もちろん人によって答えはそれぞれだが、それは「切り口」の問題である。
競馬をギャンブルとして見ている者、スポーツとして見ている者、データの蓄積として見ている者、愛玩動物のショーとして見ている者…全て切り口は異なり、それによって競馬イコール何か、という答えも変わってくる。
私の場合は、レースに至るまでのプロセスを、最もわかりやすい結果が示してくれるもの。複雑さとわかりやすさのコントラストこそが、競馬だと考える。
牧場関係者から始まり、馬主、調教師、厩務員、騎手、全てのプロセス。配合を考えるという、まだ何も産まれてすらいない段階からの全ての過程を、「最も早く回ってきたものが勝ち」という呆れるほど単純な結果によって規定するのが競馬だ。
ファンにとっても同じだ。G1であれば遅くとも2週間前には登録馬が発表され、そこから各々が知恵を振り絞って馬券を考える。クラシックであれば前年の6月から、POGなどに至ってはデビューすらしていない馬に目をつけて楽しむ。

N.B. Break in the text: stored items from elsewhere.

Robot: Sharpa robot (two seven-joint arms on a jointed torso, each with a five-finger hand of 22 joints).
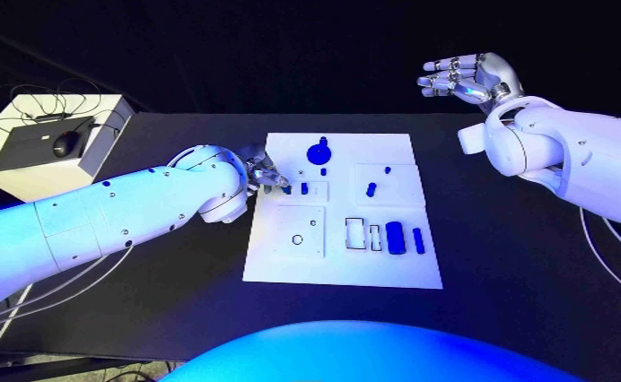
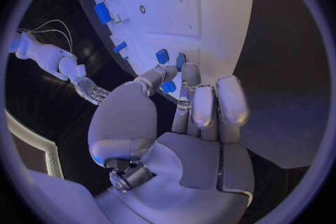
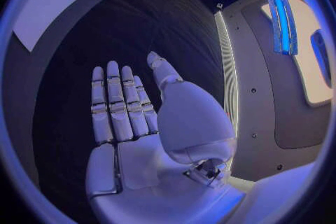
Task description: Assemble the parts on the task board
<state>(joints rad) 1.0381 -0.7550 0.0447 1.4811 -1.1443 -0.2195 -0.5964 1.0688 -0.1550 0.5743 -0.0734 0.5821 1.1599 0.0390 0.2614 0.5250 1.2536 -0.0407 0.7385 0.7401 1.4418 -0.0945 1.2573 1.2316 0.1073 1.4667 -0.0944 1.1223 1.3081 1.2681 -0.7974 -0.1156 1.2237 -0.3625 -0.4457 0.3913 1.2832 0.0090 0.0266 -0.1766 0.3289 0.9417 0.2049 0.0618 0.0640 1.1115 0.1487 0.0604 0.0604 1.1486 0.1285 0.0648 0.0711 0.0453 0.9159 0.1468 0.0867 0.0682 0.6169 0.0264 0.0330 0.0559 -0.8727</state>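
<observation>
Left arm [image 1: 129, 212] closest to the camera, big and white, reaching across the black table [image 1: 518, 292]. Left hand [image 1: 263, 169] at its end, low down, right at the side edge of the task board [image 1: 343, 270]. Thumb and one finger pinched on a small blue part [image 2: 168, 87], seen from the left wrist. Other fingers [image 2: 231, 99] straight and side by side, lying over the board edge. Two more blue pieces [image 2: 162, 56] just past the fingertips, standing on the board. Hard to tell from the head view which little piece is the pinched one, with the hand partly in front.

Round blue part [image 1: 319, 152] a bit beyond the left hand, near the far end of the board. Blue block [image 1: 395, 237] and thin blue bar [image 1: 418, 239] side by side on the board, on the far side from the left hand and well apart from it.

Right hand [image 1: 468, 77] up high off the far right corner of the table, well apart from the board. Nothing in it, palm flat, fingers straight. Same flat, bare palm in the right wrist view, with a board corner and the round blue part far past the fingertips.

White box [image 1: 58, 144] off behind the left arm, near the table's edge.
</observation>
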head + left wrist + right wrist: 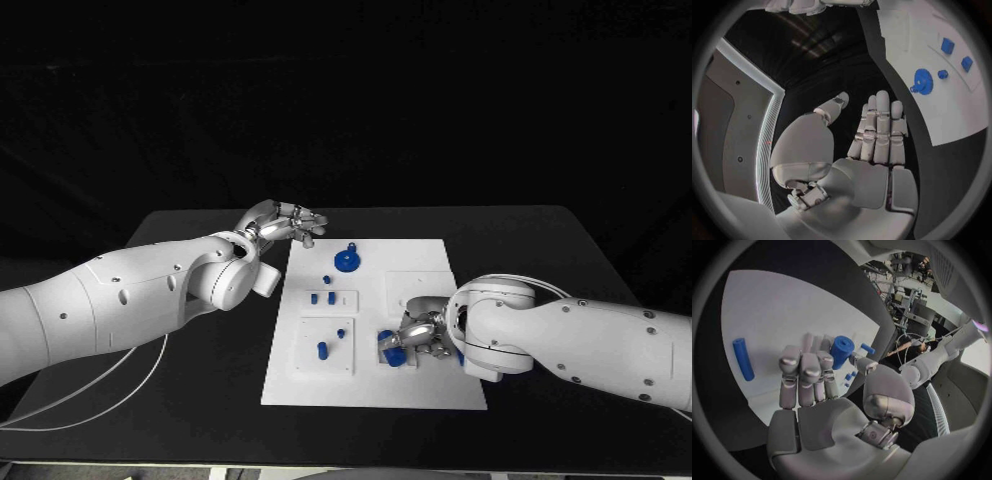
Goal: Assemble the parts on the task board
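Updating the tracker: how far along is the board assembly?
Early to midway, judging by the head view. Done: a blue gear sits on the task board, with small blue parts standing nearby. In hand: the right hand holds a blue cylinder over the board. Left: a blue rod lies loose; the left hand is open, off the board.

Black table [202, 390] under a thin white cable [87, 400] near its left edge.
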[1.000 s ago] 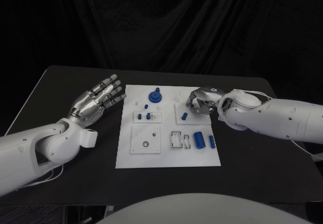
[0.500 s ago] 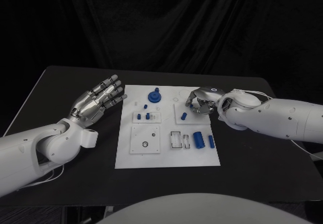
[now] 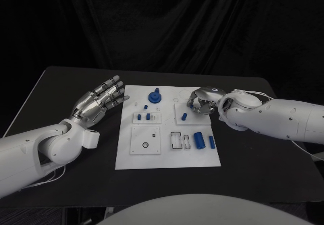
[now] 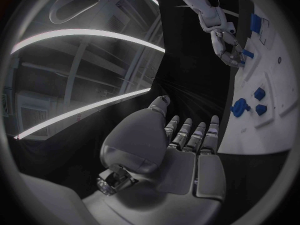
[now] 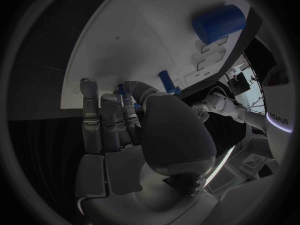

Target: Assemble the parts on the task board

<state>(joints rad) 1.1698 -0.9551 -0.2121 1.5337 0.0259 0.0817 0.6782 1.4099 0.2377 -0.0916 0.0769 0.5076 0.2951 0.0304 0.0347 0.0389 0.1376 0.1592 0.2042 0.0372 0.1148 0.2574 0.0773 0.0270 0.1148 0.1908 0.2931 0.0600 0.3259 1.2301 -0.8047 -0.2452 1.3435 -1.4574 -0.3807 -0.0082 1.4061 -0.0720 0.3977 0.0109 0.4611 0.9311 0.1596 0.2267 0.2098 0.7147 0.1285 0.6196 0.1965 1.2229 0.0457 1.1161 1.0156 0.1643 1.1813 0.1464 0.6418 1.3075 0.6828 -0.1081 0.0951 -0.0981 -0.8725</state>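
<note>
Task board [image 3: 169,159] mid-table, right hand [image 3: 203,104] curled over it

A black worktop [image 3: 74,93] with a matte surface stands before a black curtain [image 3: 169,33] that hangs in soft vertical folds and closes off the whole back of the scene. The worktop's far corners are rounded, and a thin pale line runs along its left edge. Through the left wrist view, long curved strip lights [image 4: 81,35] glow overhead among grey ceiling beams [image 4: 75,80], with an oval light fixture [image 4: 72,2] near them.
</note>
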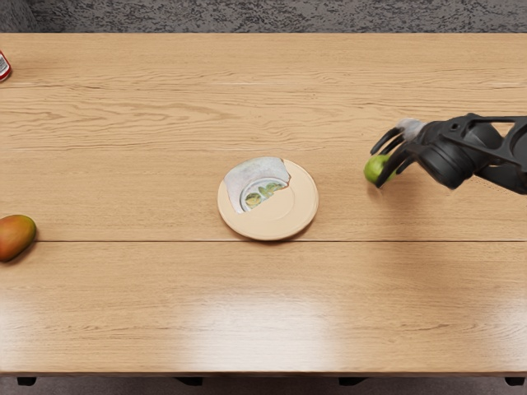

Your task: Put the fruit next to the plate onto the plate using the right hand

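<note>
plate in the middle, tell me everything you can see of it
The plate is round, pale tan with a smooth look and a shallow rim. It lies flat near the middle of the wooden table. A white patch with greenish marks covers its upper left part. No fruit is on it; the green fruit is off to its right, in the right hand.
</note>
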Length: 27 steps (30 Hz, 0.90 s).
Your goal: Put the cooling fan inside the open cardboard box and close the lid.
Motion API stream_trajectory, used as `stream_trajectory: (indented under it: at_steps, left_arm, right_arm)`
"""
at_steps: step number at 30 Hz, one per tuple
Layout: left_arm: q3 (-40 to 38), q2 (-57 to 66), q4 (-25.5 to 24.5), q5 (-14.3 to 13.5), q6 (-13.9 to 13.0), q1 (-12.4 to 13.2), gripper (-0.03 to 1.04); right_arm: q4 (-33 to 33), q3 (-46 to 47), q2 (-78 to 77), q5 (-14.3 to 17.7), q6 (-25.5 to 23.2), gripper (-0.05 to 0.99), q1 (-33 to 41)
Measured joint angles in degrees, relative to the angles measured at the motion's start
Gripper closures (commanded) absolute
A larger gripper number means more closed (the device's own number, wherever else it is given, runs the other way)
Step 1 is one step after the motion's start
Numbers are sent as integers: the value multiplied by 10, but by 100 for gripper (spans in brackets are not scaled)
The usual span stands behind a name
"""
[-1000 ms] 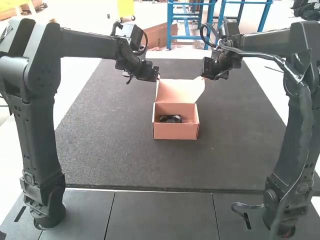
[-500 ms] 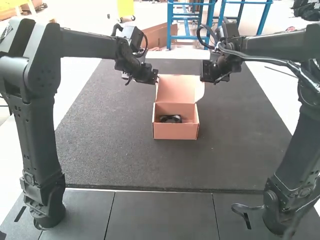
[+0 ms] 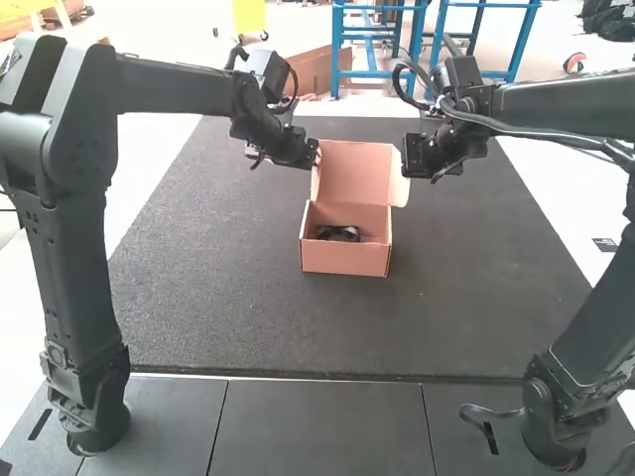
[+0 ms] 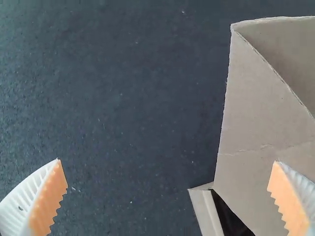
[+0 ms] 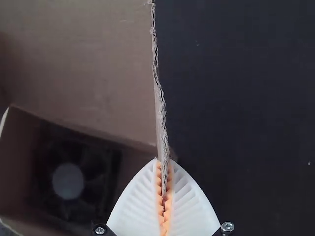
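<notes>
The box (image 3: 345,256) wall hides part of the fan (image 3: 338,234).

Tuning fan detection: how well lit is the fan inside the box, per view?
High view: cooling fan is a dark shape in the shaded cardboard box. Right wrist view: dim against the brighter lid, its hub paler. Left wrist view: box interior reads black.

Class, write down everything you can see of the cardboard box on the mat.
The cardboard box is plain brown, standing upright on the dark mat. Its hinged lid stands raised at the back, leaving the top open. A black cooling fan lies flat inside. The right gripper has its jaws shut on the lid's right edge; the left gripper, jaws open, flanks its left edge.
</notes>
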<state>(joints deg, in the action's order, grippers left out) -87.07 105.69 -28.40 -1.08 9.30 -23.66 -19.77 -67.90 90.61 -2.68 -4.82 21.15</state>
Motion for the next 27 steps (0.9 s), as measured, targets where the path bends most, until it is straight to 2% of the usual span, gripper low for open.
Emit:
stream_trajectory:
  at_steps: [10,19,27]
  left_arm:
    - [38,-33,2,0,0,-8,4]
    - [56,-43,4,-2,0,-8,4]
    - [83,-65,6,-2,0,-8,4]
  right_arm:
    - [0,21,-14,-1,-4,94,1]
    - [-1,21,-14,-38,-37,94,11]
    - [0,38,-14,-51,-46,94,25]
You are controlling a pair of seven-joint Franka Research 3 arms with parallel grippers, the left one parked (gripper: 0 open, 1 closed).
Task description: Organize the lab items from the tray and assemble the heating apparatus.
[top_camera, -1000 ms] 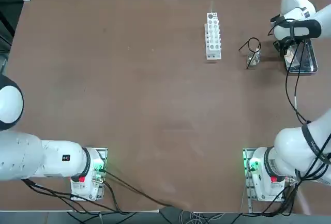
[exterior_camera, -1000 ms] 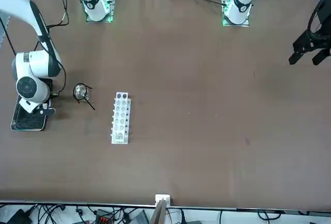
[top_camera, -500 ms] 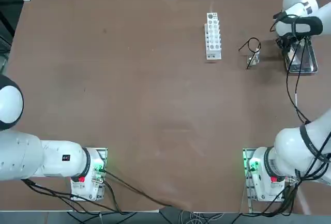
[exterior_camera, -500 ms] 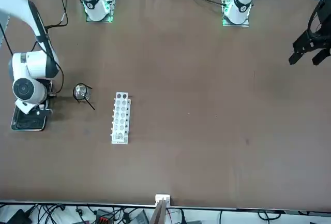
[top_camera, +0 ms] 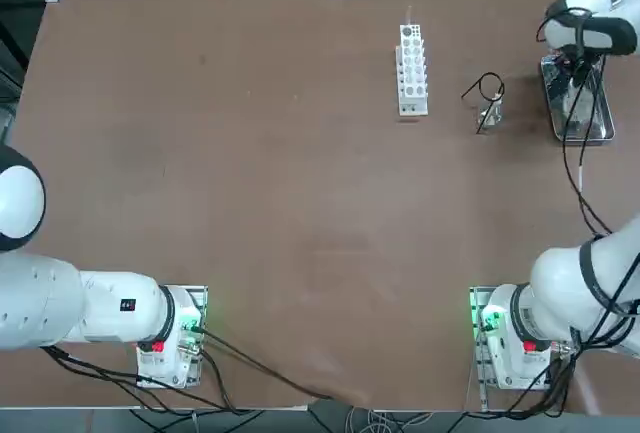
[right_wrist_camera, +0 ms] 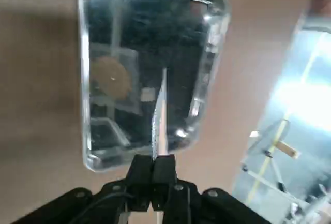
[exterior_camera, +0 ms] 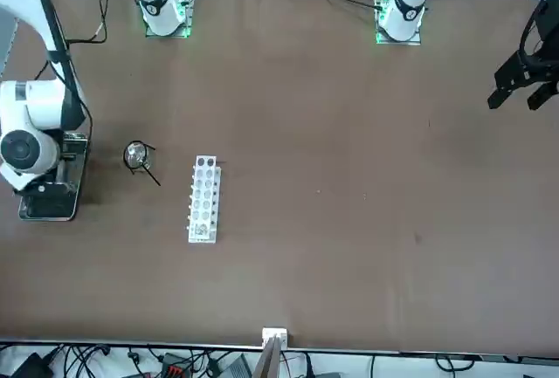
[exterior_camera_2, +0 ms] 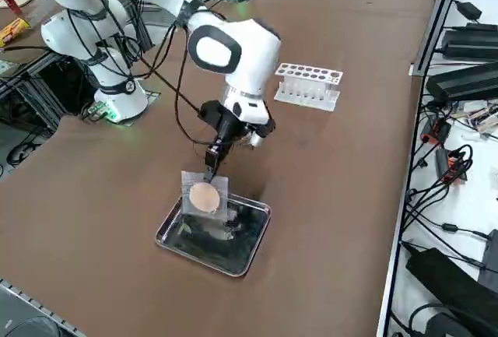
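Note:
My right gripper [exterior_camera_2: 211, 170] is shut on the top edge of the square grey mesh [exterior_camera_2: 204, 196], which hangs upright with its beige disc facing outward, just above the near end of the steel tray [exterior_camera_2: 253, 247]. In the wrist view the mesh [right_wrist_camera: 159, 111] shows edge-on between the fingers [right_wrist_camera: 140, 171], with its reflection on the tray's [right_wrist_camera: 83, 79] dark floor. The black wire tripod [top_camera: 488, 86] and the clear glass burner [top_camera: 490, 111] stand together on the table between rack and tray [top_camera: 603, 118]. From the front they show as one cluster, the tripod [exterior_camera: 136, 156].
The white test-tube rack [top_camera: 411, 68] lies left of the tripod, also seen as the rack [exterior_camera: 203, 197] and the rack [exterior_camera_2: 308, 85]. The tray [exterior_camera: 51, 208] sits close to the table's right edge. Cables and boxes lie beyond the far edge.
The right wrist has travelled along the tray towards the table's far edge and risen. The gripper has stayed shut throughout. Tripod, burner and rack have not moved.

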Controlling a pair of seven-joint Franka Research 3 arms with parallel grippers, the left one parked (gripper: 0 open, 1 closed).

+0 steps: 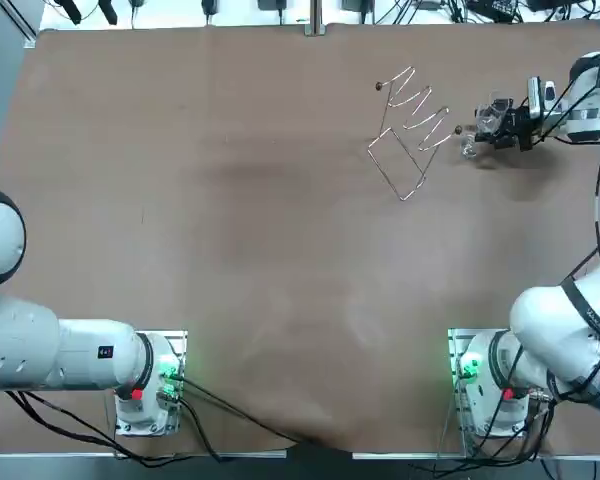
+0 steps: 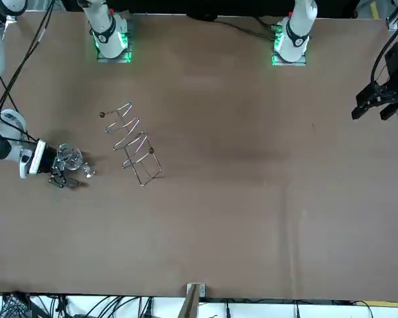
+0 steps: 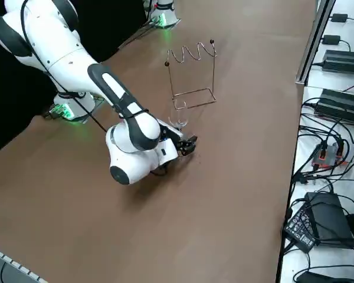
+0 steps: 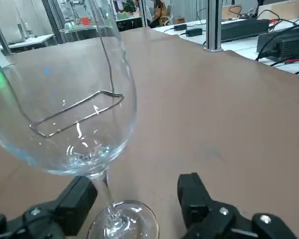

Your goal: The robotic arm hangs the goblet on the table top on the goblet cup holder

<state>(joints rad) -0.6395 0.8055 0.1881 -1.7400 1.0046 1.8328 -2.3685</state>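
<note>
A clear goblet [image 4: 72,99] stands upright on the brown table, also visible in the top view [image 1: 492,118] and the front view [image 2: 69,157]. My right gripper [image 4: 134,199] is low at the table's far right, open. Its black fingers [image 4: 77,199] flank the goblet's stem just above the foot, and the stem is nearer one finger. In the right side view the gripper [image 3: 187,143] sits just in front of the goblet [image 3: 178,117]. The wire goblet holder [image 1: 410,130] stands a short way to the goblet's left, with its wavy top rail empty [image 3: 192,53].
The table's far edge [image 1: 310,28] has a post and cables behind it. Past the table's right edge [image 3: 304,53] lie power supplies and cables on a white bench. Bare brown tabletop [image 1: 230,220] spreads to the left of the holder.
</note>
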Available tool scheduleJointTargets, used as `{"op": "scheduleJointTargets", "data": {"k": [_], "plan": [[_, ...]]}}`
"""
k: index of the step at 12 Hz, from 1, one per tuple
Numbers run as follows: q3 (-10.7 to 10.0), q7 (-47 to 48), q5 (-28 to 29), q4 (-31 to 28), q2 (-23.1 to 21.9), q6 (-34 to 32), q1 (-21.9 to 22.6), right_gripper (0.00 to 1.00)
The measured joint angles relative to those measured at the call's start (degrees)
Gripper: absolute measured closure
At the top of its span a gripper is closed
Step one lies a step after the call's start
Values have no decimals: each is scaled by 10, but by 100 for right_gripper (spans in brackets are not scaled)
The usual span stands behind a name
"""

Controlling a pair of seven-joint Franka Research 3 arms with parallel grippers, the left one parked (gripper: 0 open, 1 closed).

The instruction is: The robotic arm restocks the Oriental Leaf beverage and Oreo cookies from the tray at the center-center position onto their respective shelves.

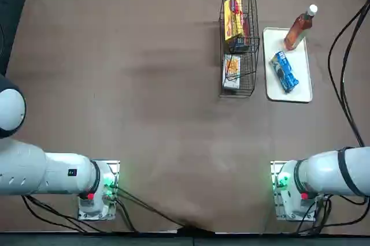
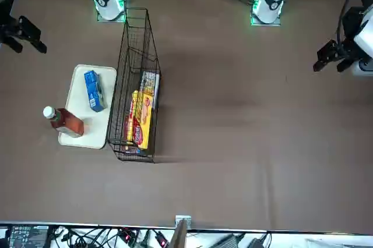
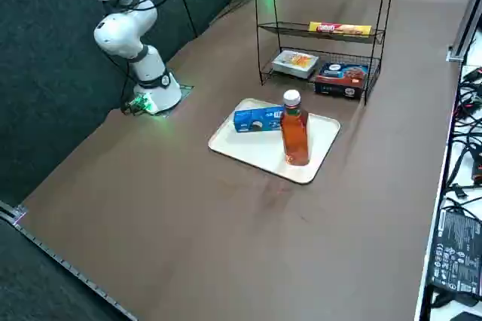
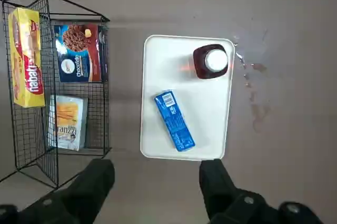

そのような長い長いプロセスを、たった3分という、対比すれば一瞬にも等しい時間で決めてしまう単純明快さと残酷さ。それが、競馬の魅力でもあり怖さでもある。
結果がすべて、とはどういうことか
競馬に限らず、プロの世界は結果がすべてだと人は言う。これはすなわち、それまでの過程を全て無視し、結果によってその価値を決定し評価することに他ならない。
一般的な企業であれば、例え結果が芳しくなくても、普段の働きぶりであるとか、仕事に対する姿勢と言ったところで多少色は付けてくれるだろう。
しかし、プロの世界では例え死ぬほど練習をしていようが、真摯に競走に参加していようが、結果が出なければ評価されることはない。そういう選手はいつか淘汰され、姿を消すことになる。
「新しい価値観」の本質
ただし、これは「数字の観点」に限る話だ。選手をランク付けするにあたり、平等で客観的な評価を与えるために数字が持ち込まれただけの話であって、非常に機械的なものである。
もちろん平等や客観的という視点は必要不可欠だが、それ以外-人間的な部分も無視してはならない。
私は以前、「一流半は愛される」という表現で、一流になりきれない選手はファンの愛が実績を補完する、という記事を公開した。
数字に現れてこない部分、それこそ競走に対する姿勢などをファンが愛し、新たな評価を与える。これが「結果がすべて」とは言いきれない部分であり、「新しい価値観」の本質の一部である、と私は考える。
わかりやすい結果を求めすぎてしまう
競馬を見すぎると、わかりやすい結果を求めすぎてしまう嫌いがあると私は思う。
「過程はいいから結果を早く出してくれ」、と結果を急かすあまり、私は随分と「せっかち」になってしまった。これは良くない。
世界はそんなに単純ではなく、人の数だけそれぞれの事情があり、それが絡み合って結果として表出する。
情報が氾濫し、脳が情報で犯され「多忙化」した現代において、結果を早く出せ、と人は急かしすぎているのではないだろうか。
完成した料理を何も考えずかき込むよりも、それぞれの食材や調理法など、様々なことに思いをめぐらせしっかりと考え味わう。そのような姿勢が、今の情報社会に求められる「現代人のゆとり」ではないだろうか。
これからの責任世代に求められるのは「熟慮断行」。様々な情報をしっかり考え、スパッと行動する。行動は早く、次の手を考える時間を長く確保できるように。
目先の数字だけを追うのではなく、様々な切り口、視点で考えることが真に必要だと主張し、第1回の執筆を終えたいと思う。